With burgeoning variants like delta-8 THC, state authorities shoulder the responsibility to navigate uncharted regulatory waters. This vigilance is pivotal, ensuring that state-level statutes and enforcement actions reflect the true spirit of federal directives, and maintain a market that is both innovative and responsible.

Hemp Testing Protocols and Enforcement Differences

Hemp testing protocols vary significantly across jurisdictions, reflecting a patchwork of regulatory approaches. Establishing uniformity is challenging, as each state interprets federal guidelines differently and enforces its own set of rules.

Since THCA can convert to delta-9 THC upon decarboxylation, testing methods must accurately reflect total potential THC content. This requires sophisticated techniques and standardized procedures to ensure compliance and maintain a non-intoxicating hemp market.

Some states mandate rigorous testing protocols, employing post-decarboxylation or similar methods as stipulated by federal guidelines. These practices aim to quantify total THC accurately, leaving little room for interpretive discrepancies or legal gray areas.

However, the enforcement of these testing protocols is inconsistent, with some states showing more leniency than others. This creates an uneven playing field for hemp producers and affects the accessibility of hemp products across state lines.

States with stringent enforcement of testing protocols serve as exemplars, demonstrating a commitment to upholding the legal boundaries set by the Farm Bill. Their practices ensure that only legitimate, non-intoxicating hemp products reach consumers.

Regional Variations in THCa Hemp Legality

The legal status of THCa hemp fluctuates widely across state lines.

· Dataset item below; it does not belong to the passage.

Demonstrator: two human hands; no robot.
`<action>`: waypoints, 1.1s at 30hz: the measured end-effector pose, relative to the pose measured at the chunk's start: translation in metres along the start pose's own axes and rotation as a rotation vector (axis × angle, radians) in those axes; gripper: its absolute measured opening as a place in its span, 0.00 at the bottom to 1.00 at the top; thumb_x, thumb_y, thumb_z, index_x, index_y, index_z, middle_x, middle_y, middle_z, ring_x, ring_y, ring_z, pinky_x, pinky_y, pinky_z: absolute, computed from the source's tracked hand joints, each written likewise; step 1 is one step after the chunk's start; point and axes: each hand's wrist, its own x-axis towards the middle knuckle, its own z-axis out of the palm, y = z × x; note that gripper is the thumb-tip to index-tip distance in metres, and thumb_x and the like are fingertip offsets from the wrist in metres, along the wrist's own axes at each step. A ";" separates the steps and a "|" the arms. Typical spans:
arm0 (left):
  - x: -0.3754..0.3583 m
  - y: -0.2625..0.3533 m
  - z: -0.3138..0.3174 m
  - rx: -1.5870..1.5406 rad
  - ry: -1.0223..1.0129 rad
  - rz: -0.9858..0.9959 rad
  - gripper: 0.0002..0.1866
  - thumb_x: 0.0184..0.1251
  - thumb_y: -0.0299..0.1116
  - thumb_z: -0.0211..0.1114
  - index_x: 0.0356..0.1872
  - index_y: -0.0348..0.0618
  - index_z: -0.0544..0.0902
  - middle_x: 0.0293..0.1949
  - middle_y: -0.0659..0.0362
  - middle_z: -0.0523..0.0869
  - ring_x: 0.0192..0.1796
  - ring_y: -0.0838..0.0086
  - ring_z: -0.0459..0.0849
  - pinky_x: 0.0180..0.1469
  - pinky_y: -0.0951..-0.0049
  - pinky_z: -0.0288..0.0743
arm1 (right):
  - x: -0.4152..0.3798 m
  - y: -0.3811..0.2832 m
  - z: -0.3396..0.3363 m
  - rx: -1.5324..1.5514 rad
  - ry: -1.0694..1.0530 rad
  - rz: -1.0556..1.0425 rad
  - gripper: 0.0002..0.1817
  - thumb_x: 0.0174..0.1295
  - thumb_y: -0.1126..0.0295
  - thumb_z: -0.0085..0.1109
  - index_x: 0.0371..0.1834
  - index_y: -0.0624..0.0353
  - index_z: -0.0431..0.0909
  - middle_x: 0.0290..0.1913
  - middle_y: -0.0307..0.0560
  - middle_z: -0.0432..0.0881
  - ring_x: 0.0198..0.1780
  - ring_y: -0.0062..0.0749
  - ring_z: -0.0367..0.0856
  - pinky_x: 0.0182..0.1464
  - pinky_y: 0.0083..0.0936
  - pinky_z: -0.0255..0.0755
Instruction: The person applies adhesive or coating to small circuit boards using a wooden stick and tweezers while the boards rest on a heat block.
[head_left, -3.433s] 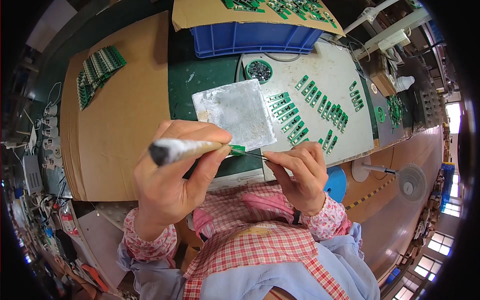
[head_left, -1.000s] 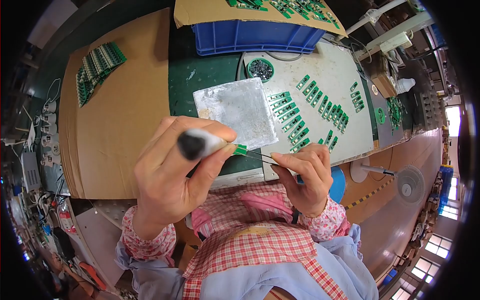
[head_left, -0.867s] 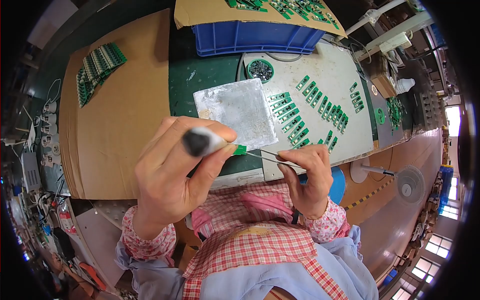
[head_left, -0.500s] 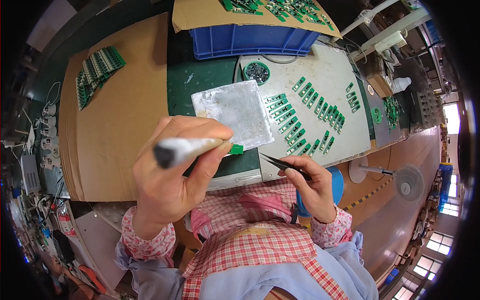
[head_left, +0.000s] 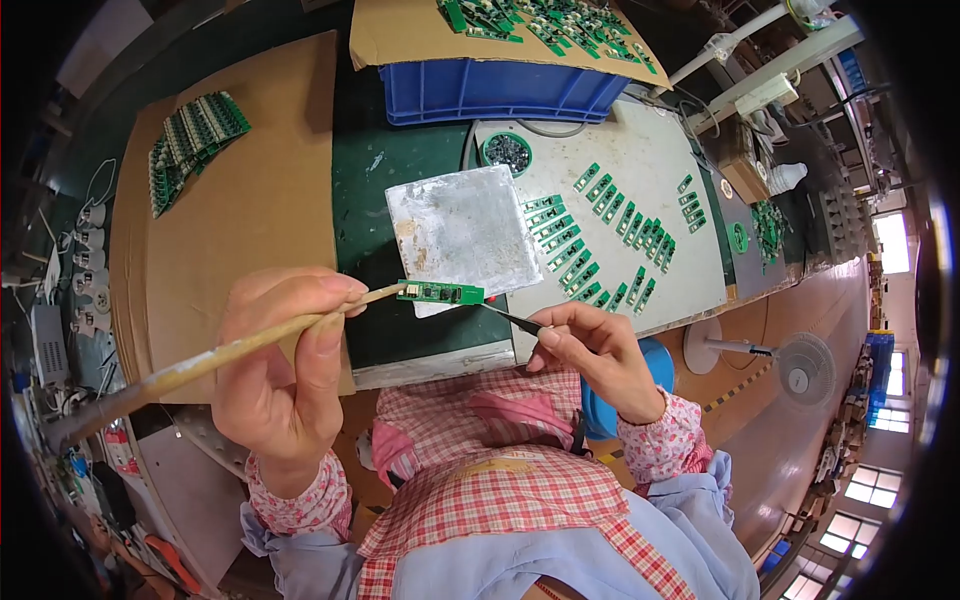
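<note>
Green rectangular circuit board (head_left: pixel 442 292) sits between the two hands, ahead of both sets of fingertips, touched by neither. Left hand (head_left: pixel 285 370): thumb and fingertips pressed together on a long pale wooden stick (head_left: pixel 190 370); its thin tip projects past the fingertips to the near end of the board. Right hand (head_left: pixel 600 362): thumb and forefinger pinching dark slim tweezers (head_left: pixel 518 321), tips at the board's other end; can't tell if they're clamped on it. Silver-grey square plate (head_left: pixel 465 225) lies beyond the fingers, its near edge partly behind the board in view. Rows of small green boards (head_left: pixel 560 242) lie beyond the right fingertips, just beside the plate.
</note>
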 end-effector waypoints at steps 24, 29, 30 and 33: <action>-0.028 -0.005 -0.021 0.049 -0.020 -0.047 0.07 0.73 0.23 0.52 0.46 0.30 0.75 0.39 0.46 0.80 0.40 0.68 0.80 0.39 0.71 0.80 | -0.002 -0.009 0.005 -0.060 0.052 0.012 0.15 0.72 0.67 0.55 0.52 0.68 0.78 0.36 0.41 0.84 0.38 0.20 0.83 0.40 0.16 0.76; -0.030 -0.005 -0.024 0.044 -0.010 -0.050 0.07 0.73 0.23 0.52 0.46 0.30 0.75 0.39 0.46 0.80 0.39 0.68 0.80 0.39 0.72 0.79 | -0.001 -0.012 0.007 -0.065 0.061 0.021 0.14 0.72 0.67 0.56 0.51 0.68 0.79 0.35 0.41 0.84 0.38 0.19 0.83 0.39 0.15 0.75; -0.030 -0.005 -0.024 0.039 -0.003 -0.049 0.07 0.73 0.23 0.52 0.46 0.30 0.75 0.39 0.47 0.80 0.39 0.68 0.80 0.39 0.72 0.79 | -0.001 -0.012 0.008 -0.066 0.061 0.024 0.14 0.72 0.67 0.56 0.51 0.68 0.79 0.35 0.41 0.84 0.37 0.19 0.83 0.39 0.15 0.75; -0.030 -0.005 -0.025 0.033 0.015 -0.052 0.08 0.73 0.23 0.52 0.46 0.30 0.76 0.39 0.47 0.80 0.39 0.68 0.79 0.39 0.73 0.79 | -0.001 -0.012 0.009 -0.054 0.064 0.016 0.14 0.72 0.67 0.56 0.50 0.68 0.79 0.34 0.41 0.84 0.37 0.19 0.83 0.38 0.15 0.75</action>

  • Alaska: Strict enforcement mirroring federal testing for total THC content.
  • Texas: lots of THCa there as its legislature only meets every 2 years.
  • Ohio: Currently bills working their way through the legislature to ban IHDs.
  • Colorado: Prohibits THCa products despite a robust cannabis industry.
  • Oregon: Employs rigorous post-decarboxylation testing methods.
  • Washington: Enforces total THC standards, limiting THCa market penetration.
  • Maryland: lawsuits have halted THCa restrictions under preliminary injuction.

States like Colorado and Oregon exemplify stringent regulatory adherence.

While federally the focus is on Delta-9 THC, regional laws add complexity to compliance.

Delta-8 THC and Farm Bill Implications

Delta-8 THC, while not expressly mentioned in the 2018 Farm Bill, has emerged as a point of contention in the interpretation of the legislation. The Bill’s omission of specific language regarding Delta-8, coupled with the rule that it’s naturally occurring in negligible quantities, has led to a gray area in the law. Creative entrepreneurs and chemists have capitalized on this loophole, synthesizing Delta-8 from CBD, which is legal under the Bill.

This omission has led to a proliferation of Delta-8 products that, while technically derived from legal hemp, possess psychoactive properties akin to Delta-9 THC, the very cannabinoid the Farm Bill aims to regulate. As a result, we witness a dichotomy: a product that exists in a quasi-legal state under federal law, yet may run afoul of both the spirit of the Bill and various state laws intent on preventing intoxication from hemp derivatives.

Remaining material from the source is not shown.